** HOW TO COMPLETE THIS TASK **
Please work out how many lines below contain the word "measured", and reply with only that number.

** DATA SEGMENT **
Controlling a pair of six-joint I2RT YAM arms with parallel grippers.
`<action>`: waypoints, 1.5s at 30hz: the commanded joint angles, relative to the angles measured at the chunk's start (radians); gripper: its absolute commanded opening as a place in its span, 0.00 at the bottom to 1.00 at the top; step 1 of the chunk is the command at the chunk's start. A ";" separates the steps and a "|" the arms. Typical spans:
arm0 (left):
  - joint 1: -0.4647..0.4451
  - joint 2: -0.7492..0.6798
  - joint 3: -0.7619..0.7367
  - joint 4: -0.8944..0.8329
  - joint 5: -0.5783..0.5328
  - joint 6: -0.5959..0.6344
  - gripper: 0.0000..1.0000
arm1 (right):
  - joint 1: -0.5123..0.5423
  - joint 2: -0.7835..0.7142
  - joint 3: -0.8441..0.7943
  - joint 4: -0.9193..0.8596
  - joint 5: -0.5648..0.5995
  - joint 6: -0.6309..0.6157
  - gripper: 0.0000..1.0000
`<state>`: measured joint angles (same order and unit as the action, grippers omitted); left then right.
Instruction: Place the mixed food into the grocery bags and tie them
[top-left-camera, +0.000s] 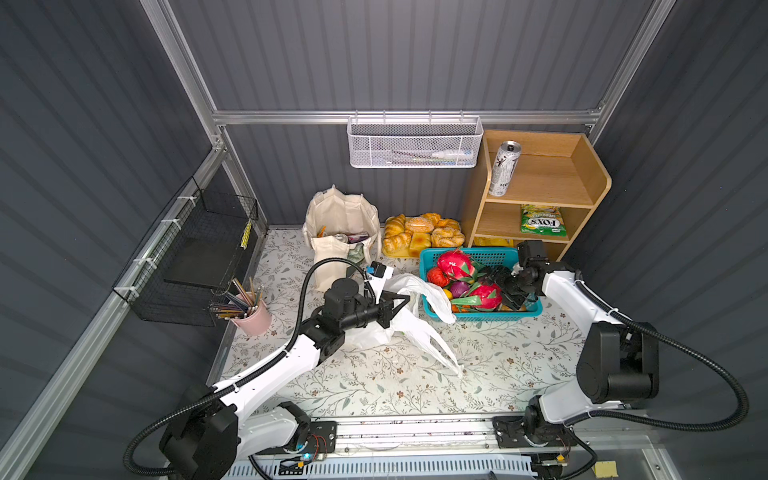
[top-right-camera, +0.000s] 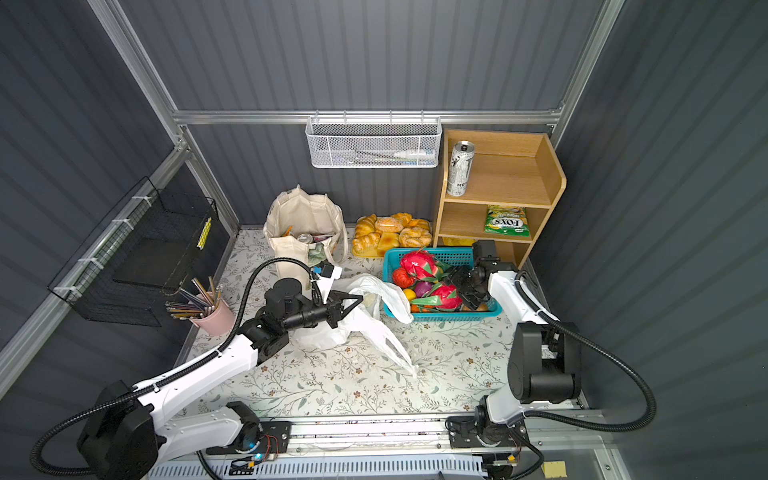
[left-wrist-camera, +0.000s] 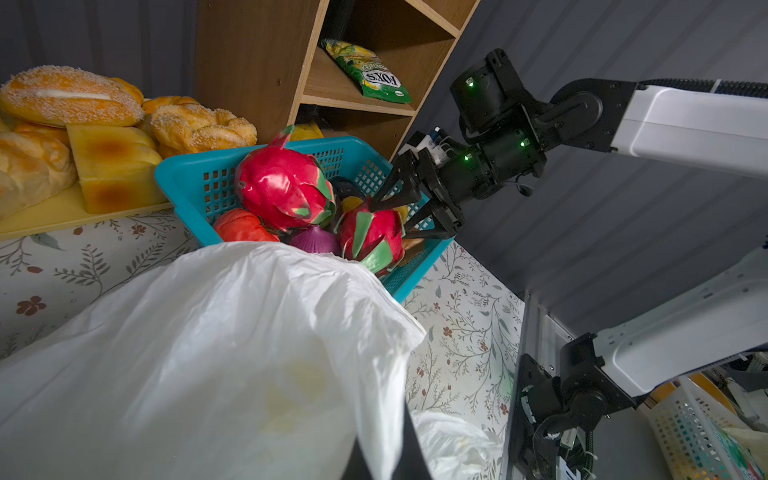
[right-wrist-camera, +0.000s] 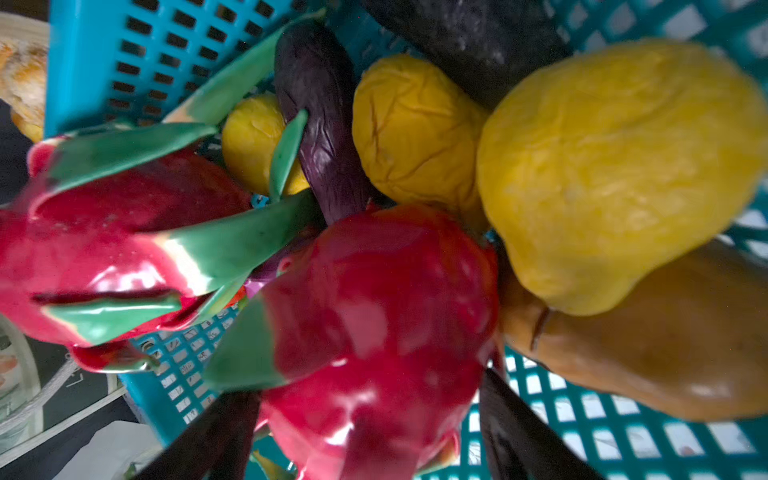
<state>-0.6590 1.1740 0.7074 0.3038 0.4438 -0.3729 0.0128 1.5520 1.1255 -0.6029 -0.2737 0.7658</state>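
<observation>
**A:** Both top views first. The left pincer (top-left-camera: 405, 300) is clamped tight on the rim of the white plastic carrier bag (top-left-camera: 399, 332). It holds the rim up off the floral counter (top-left-camera: 374, 386), and a fold is draped over the near corner of the teal basket (top-left-camera: 482, 316).

**B:** And the right pincer (top-left-camera: 500, 286) is down inside that basket, among the fruit. The cream canvas tote (top-left-camera: 340, 214) stands at the back, just left of the bread tray (top-left-camera: 419, 237). The drink can (top-left-camera: 504, 168) is upright on the top level of the wooden shelf unit (top-left-camera: 590, 174), with the green FOX'S pouch (top-left-camera: 542, 220) on the level below.

**A:** Left wrist view now. The bag fills the foreground, with a faint yellow print showing through. Beyond it the right pincer (left-wrist-camera: 388, 221) has its jaws wide, a jaw on each side of the nearer dragon fruit (left-wrist-camera: 370, 239).

**B:** That's 2 dragon fruits in there, and a purple onion (left-wrist-camera: 313, 241) is tucked between them.

**A:** Right wrist view. The dragon fruit sits dead centre, with dark fingers (right-wrist-camera: 208, 436) flanking it. Whether the pads touch its skin, I can't tell.

**B:** A big yellow fruit (right-wrist-camera: 615, 174) and an aubergine (right-wrist-camera: 320, 124) lie alongside it in the basket.
</observation>
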 joint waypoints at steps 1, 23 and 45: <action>0.007 -0.013 -0.012 0.033 0.022 -0.014 0.00 | 0.018 -0.002 -0.050 0.022 -0.027 -0.020 0.60; 0.007 -0.129 0.022 -0.214 -0.198 0.049 0.00 | 0.009 -0.197 0.000 -0.072 0.277 -0.172 0.72; 0.007 -0.083 0.011 -0.150 -0.180 0.016 0.00 | -0.025 0.117 0.067 -0.020 0.269 0.038 0.97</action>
<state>-0.6590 1.0935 0.7116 0.1226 0.2443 -0.3496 0.0006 1.6398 1.1740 -0.6285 -0.0051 0.7460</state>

** RESULT OF THE TASK **
2